2001-12-15 Thread Michael Davis

Thanks to everyone who replied.

One big relieve is that you all agree! I'll get JBoss and try that out.

Regards,
Michael

On December 15, 2001 01:29 pm, you wrote:
 On Sat, 15 Dec 2001, Michael Davis wrote:
  Date: Sat, 15 Dec 2001 11:48:23 -0500
  From: Michael Davis [EMAIL PROTECTED]
  Reply-To: Tomcat Users List [EMAIL PROTECTED]
  To: Tomcat Users List [EMAIL PROTECTED]
  Subject: Re: Is Tomcat considered to be a J2EE implementation?
 
  Thanks,
 
  I've been using JServ to create servlets for a while, and I thought that
  the difference between simply using servlets and J2EE was that the latter
  has an EJB container.

 J2EE has a large number of technologies beyond the servlet and JSP support
 present in Tomcat, plus requirements on the container for configuring
 resources such as JDBC data sources.

 Tomcat 4 is a complete implementation of the servlet 2.3 and JSP 1.2
 requirements, and supports a small subset of resource factories that are
 upwardly compatible with J2EE programming standards, but it does NOT
 contain any support for the extra technologies such as EJB.
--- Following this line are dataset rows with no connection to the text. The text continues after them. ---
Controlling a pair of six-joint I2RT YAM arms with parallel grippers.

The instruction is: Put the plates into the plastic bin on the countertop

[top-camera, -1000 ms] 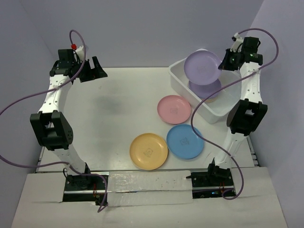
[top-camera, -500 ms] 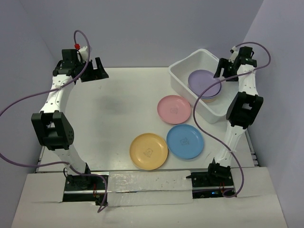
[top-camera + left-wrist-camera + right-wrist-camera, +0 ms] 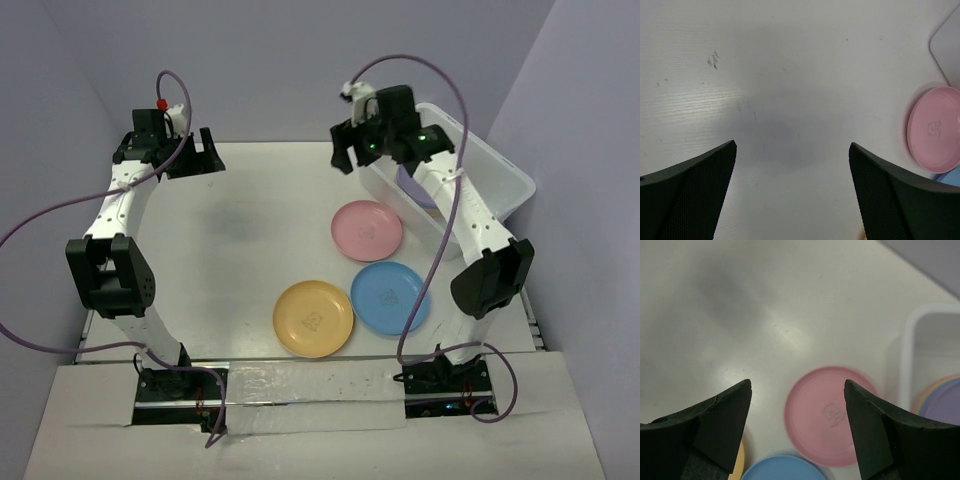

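Note:
Three plates lie on the white countertop (image 3: 250, 230): pink (image 3: 367, 230), blue (image 3: 390, 297) and yellow (image 3: 313, 318). The translucent plastic bin (image 3: 490, 150) stands at the back right. A purple plate (image 3: 418, 188) inside it is partly hidden by my right arm. My right gripper (image 3: 355, 152) hangs open and empty above the table, left of the bin. In the right wrist view the gripper (image 3: 797, 381) is over the pink plate (image 3: 830, 415), with stacked plates (image 3: 940, 400) inside the bin (image 3: 906, 350). My left gripper (image 3: 195, 152) is open and empty at the back left.
The left wrist view has the open gripper (image 3: 792, 144) over bare table, with the pink plate (image 3: 935, 130) and a corner of the bin (image 3: 947, 45) at the right edge. Purple cables loop from both arms. Walls close in the back and both sides.
My right gripper let the purple plate drop into the bin, opened, and swung left out of the bin to above the table. The bin's far end now sits further right. The left arm barely moved.

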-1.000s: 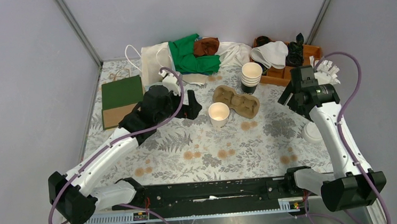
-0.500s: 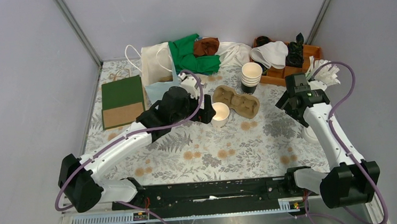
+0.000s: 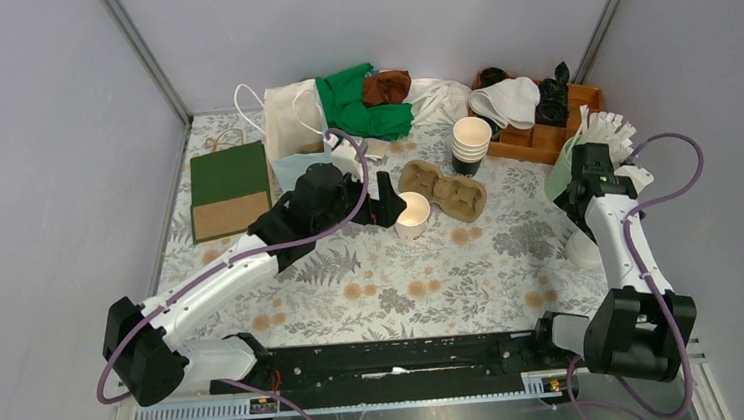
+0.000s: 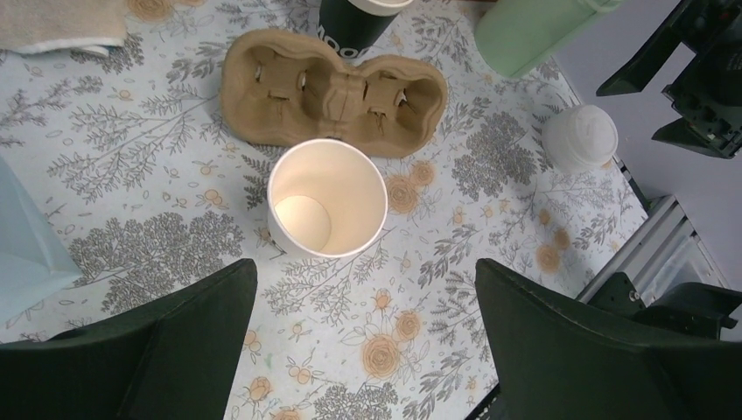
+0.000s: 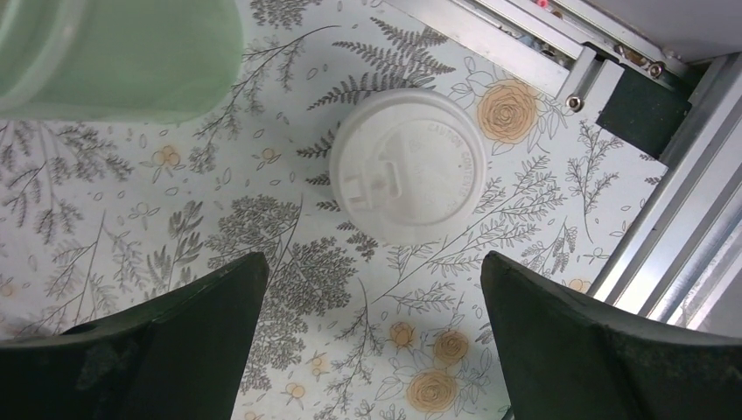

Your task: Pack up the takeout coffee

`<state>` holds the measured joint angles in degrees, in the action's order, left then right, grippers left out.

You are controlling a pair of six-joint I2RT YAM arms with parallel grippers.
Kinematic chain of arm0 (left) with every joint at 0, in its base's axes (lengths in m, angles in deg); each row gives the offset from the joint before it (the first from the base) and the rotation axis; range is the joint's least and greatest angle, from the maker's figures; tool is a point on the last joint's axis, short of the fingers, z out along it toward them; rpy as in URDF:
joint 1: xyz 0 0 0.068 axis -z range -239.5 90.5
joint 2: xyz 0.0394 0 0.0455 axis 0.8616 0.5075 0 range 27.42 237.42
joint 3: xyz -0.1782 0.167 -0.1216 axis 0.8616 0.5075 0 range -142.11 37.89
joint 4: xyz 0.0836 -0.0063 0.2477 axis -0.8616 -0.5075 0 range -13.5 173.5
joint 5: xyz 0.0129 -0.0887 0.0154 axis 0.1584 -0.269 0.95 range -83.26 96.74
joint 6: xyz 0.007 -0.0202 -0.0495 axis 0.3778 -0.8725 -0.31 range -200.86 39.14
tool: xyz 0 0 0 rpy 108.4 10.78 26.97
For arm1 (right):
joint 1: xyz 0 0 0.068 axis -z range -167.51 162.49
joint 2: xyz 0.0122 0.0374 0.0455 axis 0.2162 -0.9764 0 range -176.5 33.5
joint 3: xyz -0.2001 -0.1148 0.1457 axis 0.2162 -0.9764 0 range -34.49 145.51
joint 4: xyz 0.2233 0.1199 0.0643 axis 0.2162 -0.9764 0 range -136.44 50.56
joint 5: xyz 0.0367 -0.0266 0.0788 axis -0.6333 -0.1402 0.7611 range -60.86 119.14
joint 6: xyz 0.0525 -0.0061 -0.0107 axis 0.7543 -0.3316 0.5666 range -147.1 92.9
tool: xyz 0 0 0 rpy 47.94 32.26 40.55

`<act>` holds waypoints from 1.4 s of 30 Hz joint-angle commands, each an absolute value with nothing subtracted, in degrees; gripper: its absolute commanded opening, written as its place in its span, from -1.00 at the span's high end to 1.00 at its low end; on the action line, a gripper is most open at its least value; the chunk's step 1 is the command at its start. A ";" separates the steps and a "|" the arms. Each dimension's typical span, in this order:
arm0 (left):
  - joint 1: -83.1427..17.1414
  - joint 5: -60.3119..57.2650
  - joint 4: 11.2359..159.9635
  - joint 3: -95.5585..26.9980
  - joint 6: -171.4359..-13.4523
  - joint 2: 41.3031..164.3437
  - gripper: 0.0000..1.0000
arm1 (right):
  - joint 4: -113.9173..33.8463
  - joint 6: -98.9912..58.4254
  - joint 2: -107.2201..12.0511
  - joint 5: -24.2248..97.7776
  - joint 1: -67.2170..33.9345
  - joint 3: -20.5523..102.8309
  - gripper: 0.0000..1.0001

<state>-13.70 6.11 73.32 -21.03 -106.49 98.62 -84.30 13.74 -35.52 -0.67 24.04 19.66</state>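
By the right edge of the worktop (image 5: 350, 367) our right gripper (image 5: 372, 262) hangs wide open, empty, over the white-lidded pale paper coffee cup (image 5: 407, 166), poised, we judge, to straddle it; farther in, our left gripper (image 4: 365, 267), equally open and empty, frames a lidless white paper cup (image 4: 326, 199).

The floral tabletop (image 3: 394, 288) carried the takeout coffee (image 5: 407, 166) near its right edge, an open cup (image 3: 410, 212) and pulp tray (image 3: 444, 188) centrally.
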 commanded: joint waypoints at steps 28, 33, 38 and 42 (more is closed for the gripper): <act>-13.73 3.90 76.78 -16.36 -106.93 96.55 -0.98 | -71.00 8.16 -41.79 5.57 34.37 12.09 -0.99; -13.71 3.88 76.98 -16.10 -106.87 96.18 -0.98 | -71.53 8.16 -40.87 4.32 34.45 12.51 -0.99; -13.71 3.66 76.99 -15.90 -106.68 96.03 -0.98 | -71.70 8.23 -41.78 4.38 34.82 12.21 -0.99; -13.71 3.61 77.19 -15.58 -106.62 96.15 -0.98 | -72.02 8.32 -42.11 3.66 35.12 11.96 -0.99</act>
<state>-13.70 4.30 74.17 -15.98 -107.61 97.96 -71.54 7.91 -41.72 6.17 34.53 12.44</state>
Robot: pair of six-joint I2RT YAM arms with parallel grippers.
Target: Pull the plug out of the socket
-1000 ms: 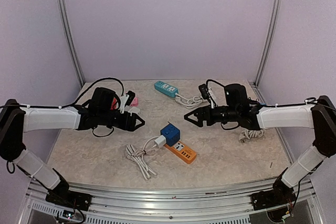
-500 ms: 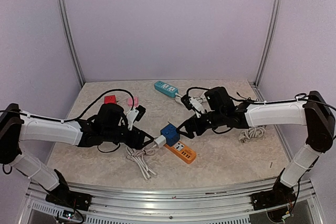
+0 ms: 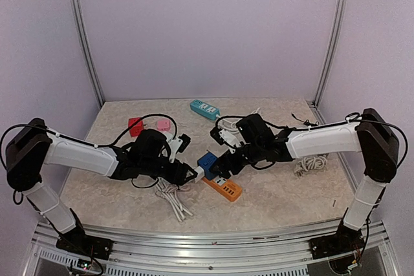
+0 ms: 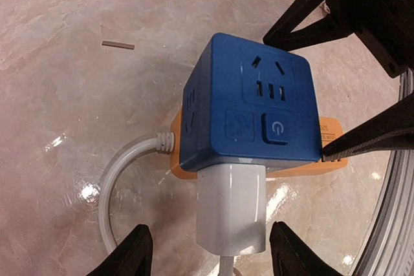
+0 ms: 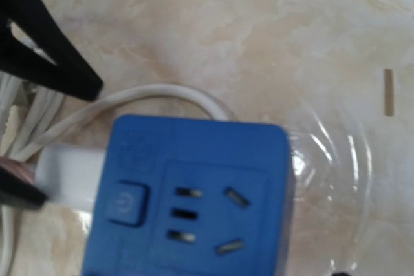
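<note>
On the glossy, marbled desk (image 3: 291, 192), at the middle of the top view, a flat orange power strip (image 3: 223, 187) carries the hard blue plastic cube socket (image 3: 208, 161). The right claw (image 4: 294, 95) stands wide astride this cube and should, I judge, clamp its smooth flat sides to anchor it. The rounded white plug (image 4: 231, 208), seated in the cube's side at lower centre of the left wrist view, lies between the spread, unclosed left claw (image 4: 208, 240), which ought to grip the slick body rather than the pliant cord (image 4: 113, 185) and pull straight out.
</note>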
  If this is true, then does Tomcat come with an EJB container?
  Or maybe a better question is, can you program EJBs with Tomcat?

 You will need an EJB container in order to program EJBs.  Two approaches
 for you to look at:

 * Get the J2EE 1.3 Reference Implementation from Sun
   http://java.sun.com/j2ee.  It embeds Tomcat 4 inside to provide
   the servlet and JSP technologies, and also supports all the rest.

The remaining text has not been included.